--- Task goal ---
Quote the entries word for word. Omit the pictures.

--- Material shown ---
= = =

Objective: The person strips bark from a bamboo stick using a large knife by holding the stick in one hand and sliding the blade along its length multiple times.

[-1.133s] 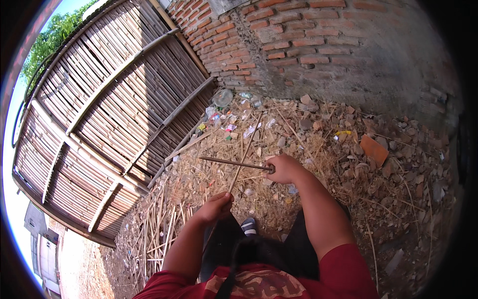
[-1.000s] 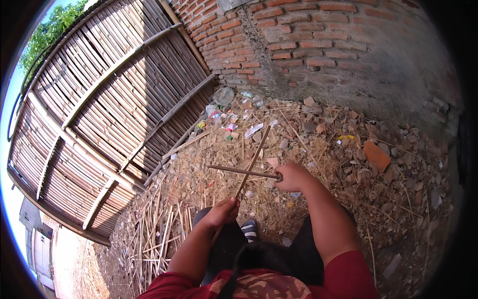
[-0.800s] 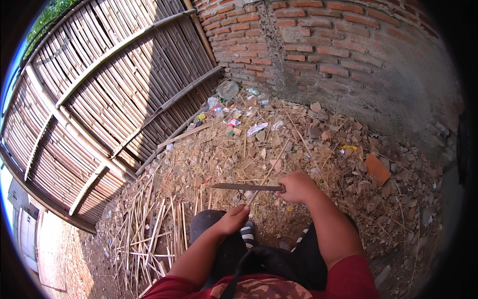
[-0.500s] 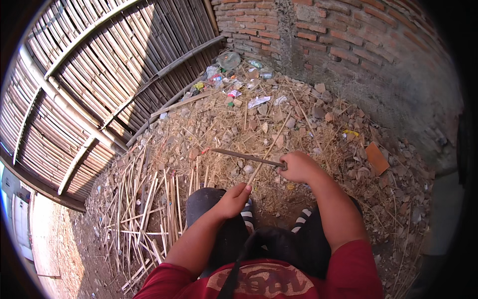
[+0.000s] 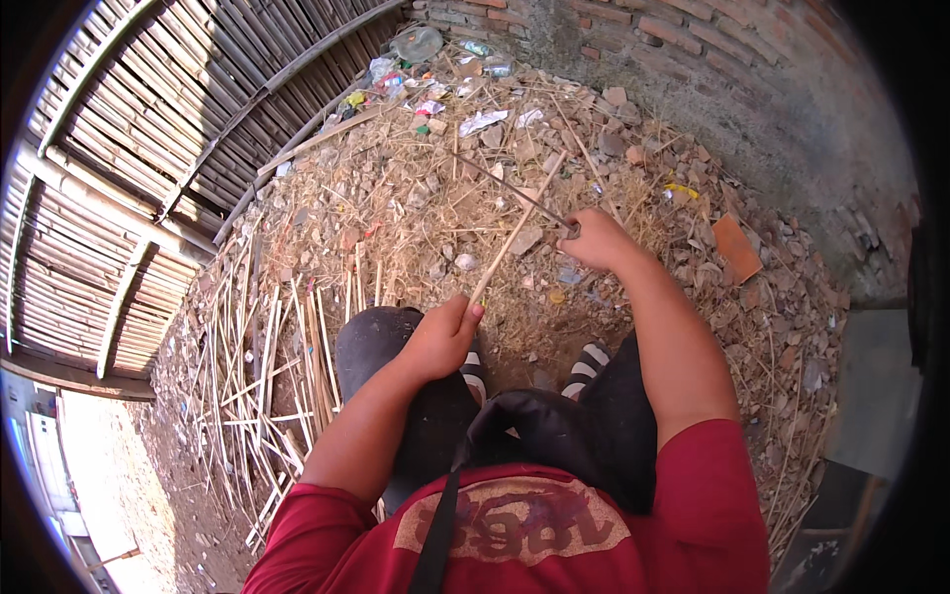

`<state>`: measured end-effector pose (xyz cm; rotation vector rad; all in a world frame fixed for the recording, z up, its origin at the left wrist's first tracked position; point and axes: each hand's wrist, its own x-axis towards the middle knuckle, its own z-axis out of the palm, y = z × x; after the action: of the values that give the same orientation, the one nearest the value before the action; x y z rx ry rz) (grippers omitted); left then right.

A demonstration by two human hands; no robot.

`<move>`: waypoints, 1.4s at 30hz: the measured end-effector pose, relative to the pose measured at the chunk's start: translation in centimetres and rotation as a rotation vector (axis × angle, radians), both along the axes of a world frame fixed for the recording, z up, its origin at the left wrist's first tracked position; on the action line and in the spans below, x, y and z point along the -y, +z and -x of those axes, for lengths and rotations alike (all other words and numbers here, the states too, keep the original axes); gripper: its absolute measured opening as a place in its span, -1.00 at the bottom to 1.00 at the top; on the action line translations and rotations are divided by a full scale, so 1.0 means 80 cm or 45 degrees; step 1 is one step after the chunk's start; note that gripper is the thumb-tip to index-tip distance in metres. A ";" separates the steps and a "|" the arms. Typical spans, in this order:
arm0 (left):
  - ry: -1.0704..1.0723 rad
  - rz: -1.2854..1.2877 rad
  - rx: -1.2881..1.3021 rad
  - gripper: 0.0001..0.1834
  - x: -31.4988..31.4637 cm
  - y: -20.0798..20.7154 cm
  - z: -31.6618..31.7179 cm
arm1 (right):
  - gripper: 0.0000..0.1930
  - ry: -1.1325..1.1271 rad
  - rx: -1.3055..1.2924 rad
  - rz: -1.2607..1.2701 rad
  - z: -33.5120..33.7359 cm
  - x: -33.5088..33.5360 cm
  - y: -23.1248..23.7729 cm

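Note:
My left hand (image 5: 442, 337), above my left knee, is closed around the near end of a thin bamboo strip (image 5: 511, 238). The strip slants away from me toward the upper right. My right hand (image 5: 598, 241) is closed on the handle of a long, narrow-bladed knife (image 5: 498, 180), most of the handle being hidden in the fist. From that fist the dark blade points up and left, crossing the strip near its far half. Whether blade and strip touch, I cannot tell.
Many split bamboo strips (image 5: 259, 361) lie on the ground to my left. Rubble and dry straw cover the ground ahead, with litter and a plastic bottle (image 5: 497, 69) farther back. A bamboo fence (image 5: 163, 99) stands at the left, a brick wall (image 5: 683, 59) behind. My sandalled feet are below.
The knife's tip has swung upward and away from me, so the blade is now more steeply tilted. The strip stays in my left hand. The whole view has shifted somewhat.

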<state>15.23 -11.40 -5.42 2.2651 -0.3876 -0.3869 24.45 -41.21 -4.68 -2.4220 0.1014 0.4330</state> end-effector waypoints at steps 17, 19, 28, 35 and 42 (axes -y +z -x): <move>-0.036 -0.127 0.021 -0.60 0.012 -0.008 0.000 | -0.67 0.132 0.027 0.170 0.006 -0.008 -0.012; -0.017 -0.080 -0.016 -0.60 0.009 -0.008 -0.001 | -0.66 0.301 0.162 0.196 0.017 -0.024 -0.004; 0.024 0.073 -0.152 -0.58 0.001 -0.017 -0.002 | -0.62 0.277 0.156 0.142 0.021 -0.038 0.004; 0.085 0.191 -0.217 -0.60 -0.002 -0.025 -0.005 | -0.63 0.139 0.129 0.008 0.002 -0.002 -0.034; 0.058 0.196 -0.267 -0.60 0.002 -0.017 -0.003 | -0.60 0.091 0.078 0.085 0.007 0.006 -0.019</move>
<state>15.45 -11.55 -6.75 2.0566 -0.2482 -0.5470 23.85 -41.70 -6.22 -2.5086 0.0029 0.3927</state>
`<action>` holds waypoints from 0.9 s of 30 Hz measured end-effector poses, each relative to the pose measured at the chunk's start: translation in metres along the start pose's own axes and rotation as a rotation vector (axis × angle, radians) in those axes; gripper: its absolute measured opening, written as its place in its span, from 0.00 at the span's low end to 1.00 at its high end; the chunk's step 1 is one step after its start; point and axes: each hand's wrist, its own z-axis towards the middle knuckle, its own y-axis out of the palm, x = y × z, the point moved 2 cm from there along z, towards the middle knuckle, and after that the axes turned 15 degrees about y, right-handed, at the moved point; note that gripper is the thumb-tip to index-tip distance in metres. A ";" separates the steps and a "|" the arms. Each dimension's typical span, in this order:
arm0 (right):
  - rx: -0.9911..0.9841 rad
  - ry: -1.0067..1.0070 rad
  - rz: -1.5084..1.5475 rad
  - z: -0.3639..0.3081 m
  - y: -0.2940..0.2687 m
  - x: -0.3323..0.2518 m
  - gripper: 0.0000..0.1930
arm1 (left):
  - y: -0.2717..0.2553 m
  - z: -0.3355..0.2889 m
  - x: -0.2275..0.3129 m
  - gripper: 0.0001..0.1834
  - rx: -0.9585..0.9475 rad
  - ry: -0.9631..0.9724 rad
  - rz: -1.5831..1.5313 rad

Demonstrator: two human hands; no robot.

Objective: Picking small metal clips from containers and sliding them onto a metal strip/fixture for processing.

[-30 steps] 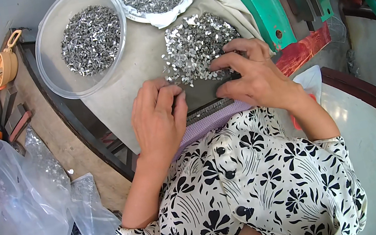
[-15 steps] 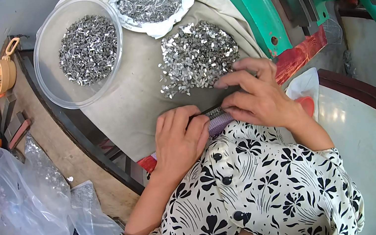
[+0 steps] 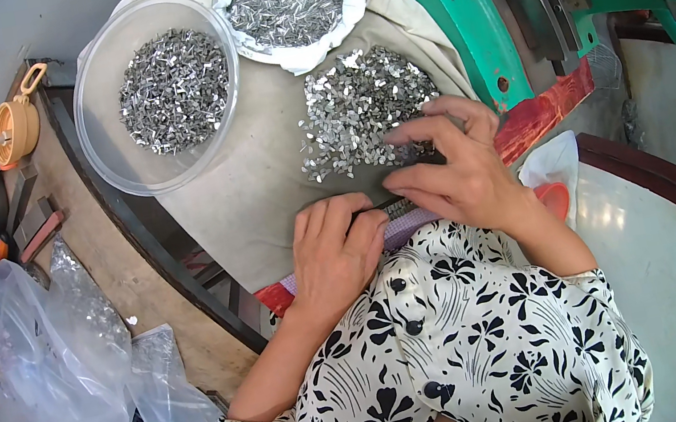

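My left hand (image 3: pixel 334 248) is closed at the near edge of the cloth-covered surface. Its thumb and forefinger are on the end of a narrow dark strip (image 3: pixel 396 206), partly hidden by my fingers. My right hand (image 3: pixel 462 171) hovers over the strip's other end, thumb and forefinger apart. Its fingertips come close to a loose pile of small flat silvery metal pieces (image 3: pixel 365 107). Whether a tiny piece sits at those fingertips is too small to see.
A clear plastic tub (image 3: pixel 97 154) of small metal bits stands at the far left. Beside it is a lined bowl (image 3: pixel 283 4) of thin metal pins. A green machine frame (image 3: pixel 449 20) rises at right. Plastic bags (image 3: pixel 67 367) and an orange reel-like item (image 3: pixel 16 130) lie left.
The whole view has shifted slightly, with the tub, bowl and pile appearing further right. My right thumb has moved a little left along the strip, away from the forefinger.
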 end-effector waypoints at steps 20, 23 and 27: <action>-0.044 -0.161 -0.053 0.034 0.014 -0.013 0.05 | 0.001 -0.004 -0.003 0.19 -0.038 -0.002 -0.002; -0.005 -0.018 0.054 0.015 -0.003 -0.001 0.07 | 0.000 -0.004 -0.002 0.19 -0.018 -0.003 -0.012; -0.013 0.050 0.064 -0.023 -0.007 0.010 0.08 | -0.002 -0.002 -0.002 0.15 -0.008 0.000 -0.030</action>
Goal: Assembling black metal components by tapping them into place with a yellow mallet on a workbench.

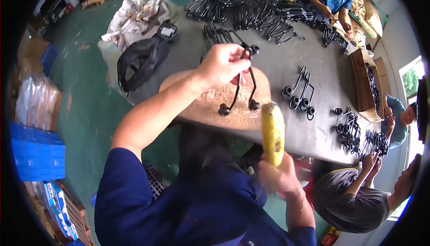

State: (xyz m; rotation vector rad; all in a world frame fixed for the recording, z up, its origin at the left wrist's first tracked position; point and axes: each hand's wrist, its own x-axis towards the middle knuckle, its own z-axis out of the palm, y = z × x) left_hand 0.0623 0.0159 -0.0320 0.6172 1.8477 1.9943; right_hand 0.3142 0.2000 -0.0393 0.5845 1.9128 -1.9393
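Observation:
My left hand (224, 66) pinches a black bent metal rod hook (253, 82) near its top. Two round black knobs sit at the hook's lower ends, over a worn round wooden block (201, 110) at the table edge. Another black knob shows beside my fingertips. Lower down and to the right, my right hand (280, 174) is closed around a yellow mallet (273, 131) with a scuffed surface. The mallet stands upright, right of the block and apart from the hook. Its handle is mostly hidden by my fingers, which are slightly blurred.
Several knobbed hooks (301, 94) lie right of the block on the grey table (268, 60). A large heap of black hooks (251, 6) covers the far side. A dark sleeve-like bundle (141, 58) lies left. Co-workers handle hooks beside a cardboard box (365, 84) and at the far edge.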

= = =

--- Answer to this task ---
Objective: The person strips bark from a bamboo stick using a large knife by holding the stick in one hand and sliding the blade along its length multiple times.

[-1.133s] 
[-1.000s] 
[-0.800s] 
[-0.500s] 
[+0.000s] 

`<state>`: measured end-effector pose (xyz cm; rotation vector rad; all in a world frame fixed for the recording, z up, its origin at the left wrist's first tracked position; point and axes: each hand's wrist, its own x-axis towards the middle knuckle, its own z-axis out of the palm, y = z × x; after the action: of the values that give the same orientation, the one nearest the value before the action; x y z rx ry rz) (grippers omitted); left then right.

A demonstration by two human hands; no robot.

`<move>`: waypoints, 1.4s at 30hz: the measured end-effector pose, relative to the pose measured at the chunk's start: translation in centimetres and rotation as a rotation vector (axis × angle, radians), both along the axes of a world frame fixed for the recording, z up, its origin at the left wrist's first tracked position; on the action line and in the spans below, x, y and z point along the -y, +z and -x of those axes, for lengths and rotations alike (all other words and numbers here, the states too, keep the original axes); gripper: its absolute measured opening as a place in its span, -1.00 at the bottom to 1.00 at the top; on the action line translations and rotations are divided by a full scale, so 1.0 means 80 cm or 45 degrees; step 1 is one step after the chunk's start; note that gripper is the thumb-tip to index-tip distance in metres. A ";" separates the steps and a "|" the arms. Typical spans, in this order:
arm0 (left):
  - ry: -1.0704..1.0723 rad
  - rz: -1.2854..1.2877 rad
  - rx: -1.2881..1.3021 rad
  - gripper: 0.0001..0.1834
  - x: -31.4988..31.4637 cm
  - y: -20.0798..20.7154 cm
  - z: -31.6618..31.7179 cm
arm1 (right):
  - gripper: 0.0000..0.1930
  - ry: -1.1325..1.1271 rad
  - rx: -1.3055..1.2924 rad
  - rz: -1.2607..1.2701 rad
  - z: -33.5120..33.7359 cm
  - x: -33.5088..33.5360 cm
  - y: -23.1248..23.7729 cm

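Note:
My left hand (image 5: 442, 337), above my left knee, is closed around the near end of a thin bamboo strip (image 5: 511, 238). The strip slants away from me toward the upper right. My right hand (image 5: 598, 241) is closed on the handle of a long, narrow-bladed knife (image 5: 498, 180), most of the handle being hidden in the fist. From that fist the dark blade points up and left, crossing the strip near its far half. Whether blade and strip touch, I cannot tell.
Many split bamboo strips (image 5: 259, 361) lie on the ground to my left. Rubble and dry straw cover the ground ahead, with litter and a plastic bottle (image 5: 497, 69) farther back. A bamboo fence (image 5: 163, 99) stands at the left, a brick wall (image 5: 683, 59) behind. My sandalled feet are below.
The knife's tip has swung upward and away from me, so the blade is now more steeply tilted. The strip stays in my left hand. The whole view has shifted somewhat.
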
<state>15.23 -11.40 -5.42 2.2651 -0.3876 -0.3869 24.45 -41.21 -4.68 -2.4220 0.1014 0.4330</state> end-effector waypoints at steps 17, 19, 28, 35 and 42 (axes -y +z -x): <move>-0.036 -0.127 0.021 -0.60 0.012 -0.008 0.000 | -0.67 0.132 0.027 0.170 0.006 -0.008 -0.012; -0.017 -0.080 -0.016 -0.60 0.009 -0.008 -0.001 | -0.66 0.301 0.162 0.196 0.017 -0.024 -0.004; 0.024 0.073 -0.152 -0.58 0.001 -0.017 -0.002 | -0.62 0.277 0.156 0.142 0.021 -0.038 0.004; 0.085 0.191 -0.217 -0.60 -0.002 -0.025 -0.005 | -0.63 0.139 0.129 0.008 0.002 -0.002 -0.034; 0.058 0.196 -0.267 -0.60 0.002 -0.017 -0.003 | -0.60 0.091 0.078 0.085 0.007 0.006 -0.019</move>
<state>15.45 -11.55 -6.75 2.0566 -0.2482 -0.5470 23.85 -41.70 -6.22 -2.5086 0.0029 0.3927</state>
`<action>` holds waypoints from 0.9 s of 30 Hz measured end-effector poses, each relative to the pose measured at the chunk's start: translation in metres along the start pose's own axes and rotation as a rotation vector (axis × angle, radians) in those axes; gripper: its absolute measured opening, written as its place in its span, from 0.00 at the span's low end to 1.00 at its high end; the chunk's step 1 is one step after its start; point and axes: each hand's wrist, its own z-axis towards the middle knuckle, its own y-axis out of the palm, x = y × z, the point moved 2 cm from there along z, towards the middle knuckle, and after that the axes turned 15 degrees about y, right-handed, at the moved point; note that gripper is the thumb-tip to index-tip distance in metres. A ";" separates the steps and a "|" the arms. Each dimension's typical span, in this order:
arm0 (right):
  - rx: -0.9911..0.9841 rad
  - ry: -1.0067..1.0070 rad
  - rz: -1.5084..1.5475 rad
  - z: -0.3639..0.3081 m
  - y: -0.2940..0.2687 m
  - x: -0.3323..0.2518 m
  - gripper: 0.0000..0.1930
arm1 (left):
  - y: -0.2717..0.2553 m
  - z: -0.3355..0.2889 m
  - x: -0.2275..0.3129 m
  - gripper: 0.0001..0.1834
  - rx: -0.9585..0.9475 rad
  - ry: -0.9631..0.9724 rad
  - rz: -1.5831..1.5313 rad

Demonstrator: two human hands; no robot.

Objective: Picking small metal clips from containers and sliding them onto a metal strip/fixture for processing.

[-30 steps] 
[-15 steps] 
[+0 steps] 

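My left hand (image 3: pixel 334 248) is closed at the near edge of the cloth-covered surface. Its thumb and forefinger are on the end of a narrow dark strip (image 3: pixel 396 206), partly hidden by my fingers. My right hand (image 3: pixel 462 171) hovers over the strip's other end, thumb and forefinger apart. Its fingertips come close to a loose pile of small flat silvery metal pieces (image 3: pixel 365 107). Whether a tiny piece sits at those fingertips is too small to see.
A clear plastic tub (image 3: pixel 97 154) of small metal bits stands at the far left. Beside it is a lined bowl (image 3: pixel 283 4) of thin metal pins. A green machine frame (image 3: pixel 449 20) rises at right. Plastic bags (image 3: pixel 67 367) and an orange reel-like item (image 3: pixel 16 130) lie left.
The whole view has shifted slightly, with the tub, bowl and pile appearing further right. My right thumb has moved a little left along the strip, away from the forefinger.
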 end-effector waypoints at steps 20, 23 and 27: <action>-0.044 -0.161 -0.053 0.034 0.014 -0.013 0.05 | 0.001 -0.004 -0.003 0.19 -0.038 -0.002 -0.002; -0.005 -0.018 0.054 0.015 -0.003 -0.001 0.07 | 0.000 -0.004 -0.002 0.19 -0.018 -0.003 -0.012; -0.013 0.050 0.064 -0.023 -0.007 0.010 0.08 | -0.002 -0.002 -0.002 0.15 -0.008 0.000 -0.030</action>
Goal: Assembling black metal components by tapping them into place with a yellow mallet on a workbench.


State: (xyz m; rotation vector rad; all in a world frame fixed for the recording, z up, its origin at the left wrist's first tracked position; point and axes: each hand's wrist, its own x-axis towards the middle knuckle, its own z-axis out of the palm, y = z × x) left_hand 0.0623 0.0159 -0.0320 0.6172 1.8477 1.9943; right_hand 0.3142 0.2000 -0.0393 0.5845 1.9128 -1.9393
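Observation:
My left hand (224, 66) pinches a black bent metal rod hook (253, 82) near its top. Two round black knobs sit at the hook's lower ends, over a worn round wooden block (201, 110) at the table edge. Another black knob shows beside my fingertips. Lower down and to the right, my right hand (280, 174) is closed around a yellow mallet (273, 131) with a scuffed surface. The mallet stands upright, right of the block and apart from the hook. Its handle is mostly hidden by my fingers, which are slightly blurred.
Several knobbed hooks (301, 94) lie right of the block on the grey table (268, 60). A large heap of black hooks (251, 6) covers the far side. A dark sleeve-like bundle (141, 58) lies left. Co-workers handle hooks beside a cardboard box (365, 84) and at the far edge.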

The output above is complete as it stands.